WHAT IS REQUIRED - Check every line below for the string "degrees". Copy the ones that have it.

DATA EXCERPT -
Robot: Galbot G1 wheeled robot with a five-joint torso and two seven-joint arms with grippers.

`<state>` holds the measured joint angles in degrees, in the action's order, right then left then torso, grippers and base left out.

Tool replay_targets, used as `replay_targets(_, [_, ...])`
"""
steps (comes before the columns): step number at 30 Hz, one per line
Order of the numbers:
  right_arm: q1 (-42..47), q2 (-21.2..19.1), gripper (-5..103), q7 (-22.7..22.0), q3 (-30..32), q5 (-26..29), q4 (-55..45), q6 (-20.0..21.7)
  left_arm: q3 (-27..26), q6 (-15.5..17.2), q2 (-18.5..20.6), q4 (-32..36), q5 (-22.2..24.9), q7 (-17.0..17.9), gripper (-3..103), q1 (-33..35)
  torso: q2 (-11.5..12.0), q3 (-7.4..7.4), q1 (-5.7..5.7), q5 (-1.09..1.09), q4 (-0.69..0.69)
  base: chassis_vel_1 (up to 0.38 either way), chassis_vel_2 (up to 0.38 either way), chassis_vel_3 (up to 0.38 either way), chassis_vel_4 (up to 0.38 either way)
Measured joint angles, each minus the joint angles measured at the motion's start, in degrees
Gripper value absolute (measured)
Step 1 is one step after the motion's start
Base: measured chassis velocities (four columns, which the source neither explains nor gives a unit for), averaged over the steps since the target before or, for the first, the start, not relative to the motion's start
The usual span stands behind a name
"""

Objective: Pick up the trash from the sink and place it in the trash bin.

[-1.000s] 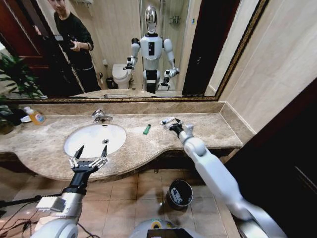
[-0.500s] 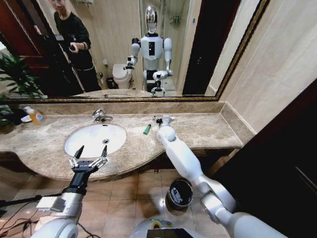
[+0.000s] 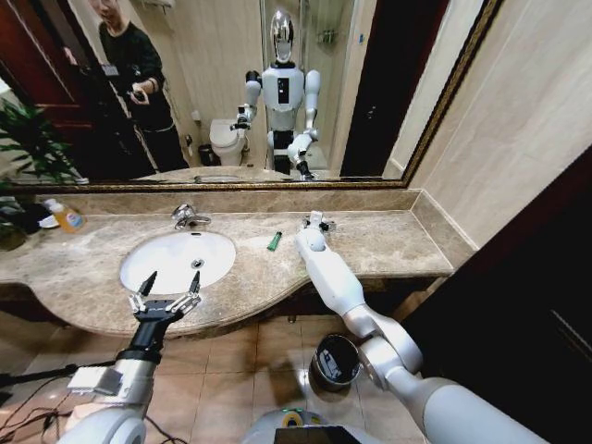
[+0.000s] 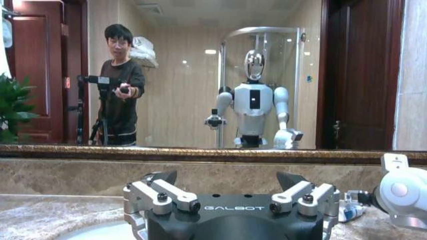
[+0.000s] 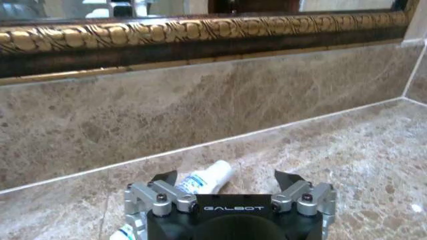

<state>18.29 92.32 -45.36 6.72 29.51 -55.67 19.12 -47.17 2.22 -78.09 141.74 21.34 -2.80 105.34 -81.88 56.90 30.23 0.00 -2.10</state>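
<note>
White tube [image 5: 205, 177] w/ blue print lies on its side on the beige marble counter [image 3: 388, 242], just ahead of the right gripper [image 5: 227, 181] and between its two black fingertips, not touching either as far as can be seen. A second white piece [image 5: 125, 232] w/ greenish print pokes out beside the gripper body, mostly hidden. In the left wrist view the same white/blue trash [image 4: 350, 211] sits just beside the right arm's wrist joint.

Small green tube [image 3: 275, 241] lies on the counter at approx 3 o'clock from the sink [image 3: 178, 259], between basin and right gripper [image 3: 317, 220], apart from both.

Sink: white oval basin, chrome tap [image 3: 188, 217] at its 12 o'clock, set in the marble. Can't tell if any trash is inside it.

Right gripper: low over the counter near the backsplash [image 5: 200, 105], at approx 3 o'clock from the tap; jaws spread wide, nothing pinched.

Left gripper [image 3: 167, 288]: hovers at the counter's front edge, at approx 6 o'clock from the basin, fingers spread apart, holding nothing. Its own cam shows the spread fingertips [image 4: 165, 177] pointed at the mirror [image 4: 200, 75].

Trash bin [image 3: 335, 362]: on the tiled floor below the counter, dark round bucket w/ shiny rim, at approx 6 o'clock from the right gripper, partly behind the right arm.

Orange soap bottle [image 3: 65, 217] stands at the far left end of the counter, approx 10 o'clock from the basin.
</note>
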Motion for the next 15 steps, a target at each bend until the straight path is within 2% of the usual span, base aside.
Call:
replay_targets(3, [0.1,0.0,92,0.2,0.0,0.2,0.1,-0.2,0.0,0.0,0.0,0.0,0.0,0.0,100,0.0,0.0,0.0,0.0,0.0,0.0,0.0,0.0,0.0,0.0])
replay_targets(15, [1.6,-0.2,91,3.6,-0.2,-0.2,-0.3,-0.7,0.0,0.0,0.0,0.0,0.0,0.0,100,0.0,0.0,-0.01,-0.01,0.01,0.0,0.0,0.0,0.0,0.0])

EXERCISE ANSWER -
`<state>` holds the measured joint angles in degrees, in the action's order, right then left then torso, grippers and base left out.
Measured joint angles, each minus the joint angles measured at the motion's start, in degrees

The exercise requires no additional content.